* Exercise prompt:
Your answer should consist solely of the lines from the first line of the data through the line with "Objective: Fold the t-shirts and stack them", each reproduced exactly.

* Source material:
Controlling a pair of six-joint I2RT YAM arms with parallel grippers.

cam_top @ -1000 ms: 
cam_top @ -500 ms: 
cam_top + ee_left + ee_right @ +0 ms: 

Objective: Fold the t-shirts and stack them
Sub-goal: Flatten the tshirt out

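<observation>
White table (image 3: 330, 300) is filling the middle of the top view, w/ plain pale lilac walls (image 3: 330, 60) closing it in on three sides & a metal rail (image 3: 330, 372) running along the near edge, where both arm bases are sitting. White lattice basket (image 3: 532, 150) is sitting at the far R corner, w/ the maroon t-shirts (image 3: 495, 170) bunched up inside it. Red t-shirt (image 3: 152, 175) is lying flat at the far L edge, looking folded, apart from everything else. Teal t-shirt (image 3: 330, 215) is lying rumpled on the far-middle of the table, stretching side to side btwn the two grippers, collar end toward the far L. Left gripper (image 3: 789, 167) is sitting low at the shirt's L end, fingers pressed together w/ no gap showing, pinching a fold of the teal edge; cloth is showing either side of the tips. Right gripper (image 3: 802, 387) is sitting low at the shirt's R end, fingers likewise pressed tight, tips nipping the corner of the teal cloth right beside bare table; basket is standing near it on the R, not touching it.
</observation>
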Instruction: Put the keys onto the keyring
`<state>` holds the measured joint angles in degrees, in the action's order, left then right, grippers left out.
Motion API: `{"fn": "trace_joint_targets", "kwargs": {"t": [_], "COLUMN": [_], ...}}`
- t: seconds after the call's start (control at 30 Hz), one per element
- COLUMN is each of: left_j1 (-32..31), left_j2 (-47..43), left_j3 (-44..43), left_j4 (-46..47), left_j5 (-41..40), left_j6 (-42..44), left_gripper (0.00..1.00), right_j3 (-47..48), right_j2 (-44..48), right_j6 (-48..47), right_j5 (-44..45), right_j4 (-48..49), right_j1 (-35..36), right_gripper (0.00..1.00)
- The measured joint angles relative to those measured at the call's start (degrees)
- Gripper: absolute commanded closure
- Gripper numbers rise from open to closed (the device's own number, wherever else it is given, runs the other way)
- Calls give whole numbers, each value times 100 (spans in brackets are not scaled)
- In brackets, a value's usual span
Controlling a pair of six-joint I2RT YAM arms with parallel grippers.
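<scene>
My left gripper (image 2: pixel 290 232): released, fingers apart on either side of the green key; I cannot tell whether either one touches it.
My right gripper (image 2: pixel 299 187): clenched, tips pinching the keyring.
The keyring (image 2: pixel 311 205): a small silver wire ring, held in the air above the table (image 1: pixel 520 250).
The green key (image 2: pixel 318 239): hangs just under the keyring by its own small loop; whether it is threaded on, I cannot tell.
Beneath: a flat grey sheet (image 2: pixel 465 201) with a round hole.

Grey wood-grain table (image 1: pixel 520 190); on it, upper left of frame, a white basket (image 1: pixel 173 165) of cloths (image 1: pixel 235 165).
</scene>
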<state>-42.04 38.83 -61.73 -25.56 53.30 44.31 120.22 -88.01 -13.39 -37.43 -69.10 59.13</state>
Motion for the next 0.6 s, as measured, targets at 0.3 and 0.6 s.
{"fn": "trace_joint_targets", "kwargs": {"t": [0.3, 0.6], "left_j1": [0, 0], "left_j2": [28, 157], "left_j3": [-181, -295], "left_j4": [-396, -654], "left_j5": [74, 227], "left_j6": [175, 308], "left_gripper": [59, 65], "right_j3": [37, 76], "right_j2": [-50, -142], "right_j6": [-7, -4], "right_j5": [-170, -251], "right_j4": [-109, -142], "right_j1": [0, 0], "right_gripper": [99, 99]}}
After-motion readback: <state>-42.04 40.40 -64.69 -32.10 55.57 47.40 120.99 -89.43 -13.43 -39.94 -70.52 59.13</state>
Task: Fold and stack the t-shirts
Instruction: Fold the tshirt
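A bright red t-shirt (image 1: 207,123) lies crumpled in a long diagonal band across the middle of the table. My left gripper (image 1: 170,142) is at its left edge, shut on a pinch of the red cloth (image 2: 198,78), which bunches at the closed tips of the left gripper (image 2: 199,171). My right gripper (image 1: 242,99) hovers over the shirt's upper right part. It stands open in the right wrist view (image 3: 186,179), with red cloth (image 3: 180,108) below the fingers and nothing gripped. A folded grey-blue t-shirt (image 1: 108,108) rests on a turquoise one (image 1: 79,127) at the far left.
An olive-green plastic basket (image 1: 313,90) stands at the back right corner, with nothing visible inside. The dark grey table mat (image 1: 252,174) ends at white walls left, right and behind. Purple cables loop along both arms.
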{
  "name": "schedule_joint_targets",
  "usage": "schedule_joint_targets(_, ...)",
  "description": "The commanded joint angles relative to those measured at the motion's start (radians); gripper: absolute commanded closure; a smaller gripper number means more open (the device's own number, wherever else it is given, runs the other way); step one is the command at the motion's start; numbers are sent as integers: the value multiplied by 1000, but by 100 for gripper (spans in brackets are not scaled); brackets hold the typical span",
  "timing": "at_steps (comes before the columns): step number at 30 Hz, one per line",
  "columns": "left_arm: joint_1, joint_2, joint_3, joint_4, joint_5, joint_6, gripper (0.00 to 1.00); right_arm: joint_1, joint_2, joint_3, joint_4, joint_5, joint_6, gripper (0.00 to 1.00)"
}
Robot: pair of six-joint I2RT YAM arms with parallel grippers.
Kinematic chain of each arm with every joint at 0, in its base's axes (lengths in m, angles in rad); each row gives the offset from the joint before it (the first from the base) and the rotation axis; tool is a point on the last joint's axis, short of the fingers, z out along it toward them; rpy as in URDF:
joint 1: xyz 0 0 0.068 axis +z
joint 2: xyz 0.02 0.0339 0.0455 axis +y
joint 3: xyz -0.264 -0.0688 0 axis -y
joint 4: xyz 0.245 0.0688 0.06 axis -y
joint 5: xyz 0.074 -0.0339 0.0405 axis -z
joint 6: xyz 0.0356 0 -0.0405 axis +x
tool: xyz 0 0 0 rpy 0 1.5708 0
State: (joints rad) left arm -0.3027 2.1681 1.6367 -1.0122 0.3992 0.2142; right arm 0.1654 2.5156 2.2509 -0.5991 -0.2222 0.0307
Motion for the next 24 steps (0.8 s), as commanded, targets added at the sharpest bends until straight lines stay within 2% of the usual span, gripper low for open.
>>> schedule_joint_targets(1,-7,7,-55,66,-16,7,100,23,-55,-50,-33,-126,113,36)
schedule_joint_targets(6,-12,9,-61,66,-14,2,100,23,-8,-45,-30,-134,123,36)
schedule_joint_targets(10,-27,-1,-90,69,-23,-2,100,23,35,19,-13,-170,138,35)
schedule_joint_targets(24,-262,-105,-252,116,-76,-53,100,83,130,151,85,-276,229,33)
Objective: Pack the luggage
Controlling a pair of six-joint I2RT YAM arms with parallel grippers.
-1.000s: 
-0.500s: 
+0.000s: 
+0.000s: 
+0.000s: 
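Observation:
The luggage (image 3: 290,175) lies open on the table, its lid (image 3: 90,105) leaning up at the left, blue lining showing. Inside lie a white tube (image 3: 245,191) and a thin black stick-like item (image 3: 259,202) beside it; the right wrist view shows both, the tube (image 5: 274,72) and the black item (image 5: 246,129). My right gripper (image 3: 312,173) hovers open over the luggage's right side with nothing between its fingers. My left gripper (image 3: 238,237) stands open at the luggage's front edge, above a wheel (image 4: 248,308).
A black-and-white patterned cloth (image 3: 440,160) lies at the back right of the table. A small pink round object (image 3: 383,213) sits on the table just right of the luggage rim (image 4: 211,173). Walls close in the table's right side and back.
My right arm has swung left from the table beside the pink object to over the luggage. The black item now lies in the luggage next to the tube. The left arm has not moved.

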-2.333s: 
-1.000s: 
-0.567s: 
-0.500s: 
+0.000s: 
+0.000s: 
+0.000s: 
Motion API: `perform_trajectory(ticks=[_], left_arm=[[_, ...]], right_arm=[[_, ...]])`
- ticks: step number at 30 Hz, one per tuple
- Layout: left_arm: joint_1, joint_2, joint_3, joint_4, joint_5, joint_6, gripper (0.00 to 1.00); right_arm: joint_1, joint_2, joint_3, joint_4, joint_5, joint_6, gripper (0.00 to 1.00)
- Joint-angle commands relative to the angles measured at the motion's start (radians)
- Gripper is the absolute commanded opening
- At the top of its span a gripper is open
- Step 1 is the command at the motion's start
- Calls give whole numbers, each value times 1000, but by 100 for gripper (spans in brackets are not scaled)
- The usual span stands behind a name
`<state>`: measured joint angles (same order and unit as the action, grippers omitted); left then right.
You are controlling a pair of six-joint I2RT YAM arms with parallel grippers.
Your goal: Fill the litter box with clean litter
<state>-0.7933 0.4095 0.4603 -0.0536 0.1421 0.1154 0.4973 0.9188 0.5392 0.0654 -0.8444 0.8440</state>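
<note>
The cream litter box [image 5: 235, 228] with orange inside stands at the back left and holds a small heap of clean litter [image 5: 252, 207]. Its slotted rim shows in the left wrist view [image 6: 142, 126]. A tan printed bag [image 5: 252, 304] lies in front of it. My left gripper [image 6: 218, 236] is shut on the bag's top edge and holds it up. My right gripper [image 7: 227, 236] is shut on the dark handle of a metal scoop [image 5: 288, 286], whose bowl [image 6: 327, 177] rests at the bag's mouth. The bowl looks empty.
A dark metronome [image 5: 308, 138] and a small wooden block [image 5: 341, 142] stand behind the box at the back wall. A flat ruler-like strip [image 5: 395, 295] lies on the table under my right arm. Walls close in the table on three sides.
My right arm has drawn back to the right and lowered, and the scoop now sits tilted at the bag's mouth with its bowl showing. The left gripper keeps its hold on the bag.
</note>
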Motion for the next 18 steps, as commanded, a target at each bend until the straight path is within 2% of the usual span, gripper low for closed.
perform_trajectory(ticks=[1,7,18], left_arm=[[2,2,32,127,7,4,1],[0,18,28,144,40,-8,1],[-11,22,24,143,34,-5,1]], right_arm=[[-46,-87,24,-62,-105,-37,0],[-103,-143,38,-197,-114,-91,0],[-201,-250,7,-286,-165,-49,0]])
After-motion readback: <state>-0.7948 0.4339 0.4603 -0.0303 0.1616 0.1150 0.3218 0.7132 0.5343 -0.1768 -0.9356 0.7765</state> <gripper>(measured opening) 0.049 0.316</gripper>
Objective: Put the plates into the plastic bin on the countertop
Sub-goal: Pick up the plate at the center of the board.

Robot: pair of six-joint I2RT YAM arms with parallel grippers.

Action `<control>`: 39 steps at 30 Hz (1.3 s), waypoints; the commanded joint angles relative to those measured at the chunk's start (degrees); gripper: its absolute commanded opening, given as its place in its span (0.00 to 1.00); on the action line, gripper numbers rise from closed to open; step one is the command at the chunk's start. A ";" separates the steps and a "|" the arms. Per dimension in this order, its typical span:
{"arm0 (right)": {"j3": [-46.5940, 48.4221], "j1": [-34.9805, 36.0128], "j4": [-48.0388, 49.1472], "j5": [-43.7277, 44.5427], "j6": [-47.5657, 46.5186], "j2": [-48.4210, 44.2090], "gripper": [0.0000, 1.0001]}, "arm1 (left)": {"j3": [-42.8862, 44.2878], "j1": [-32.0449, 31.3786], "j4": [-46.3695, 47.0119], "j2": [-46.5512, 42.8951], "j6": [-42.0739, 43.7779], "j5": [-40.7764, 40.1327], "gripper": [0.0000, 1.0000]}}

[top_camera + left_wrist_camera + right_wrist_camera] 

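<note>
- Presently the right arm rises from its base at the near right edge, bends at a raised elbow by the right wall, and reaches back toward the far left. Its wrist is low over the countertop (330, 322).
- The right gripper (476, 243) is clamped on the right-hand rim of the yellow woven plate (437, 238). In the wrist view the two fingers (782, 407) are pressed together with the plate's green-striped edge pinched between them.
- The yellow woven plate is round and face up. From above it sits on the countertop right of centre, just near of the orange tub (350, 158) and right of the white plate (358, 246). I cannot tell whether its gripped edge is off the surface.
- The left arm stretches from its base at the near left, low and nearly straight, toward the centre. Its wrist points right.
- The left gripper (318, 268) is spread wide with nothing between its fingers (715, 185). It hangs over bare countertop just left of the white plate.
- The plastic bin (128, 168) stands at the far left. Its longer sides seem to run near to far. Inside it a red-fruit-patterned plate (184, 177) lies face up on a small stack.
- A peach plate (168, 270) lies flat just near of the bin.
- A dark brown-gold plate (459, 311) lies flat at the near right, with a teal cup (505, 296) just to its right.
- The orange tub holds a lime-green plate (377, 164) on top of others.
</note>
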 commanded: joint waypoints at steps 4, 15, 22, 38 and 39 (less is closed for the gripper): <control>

* Answer section:
Controlling a pair of six-joint I2RT YAM arms with parallel grippers.

cam_top @ -1000 ms: 
cam_top @ -500 ms: 
cam_top + ee_left + ee_right @ +0 ms: 

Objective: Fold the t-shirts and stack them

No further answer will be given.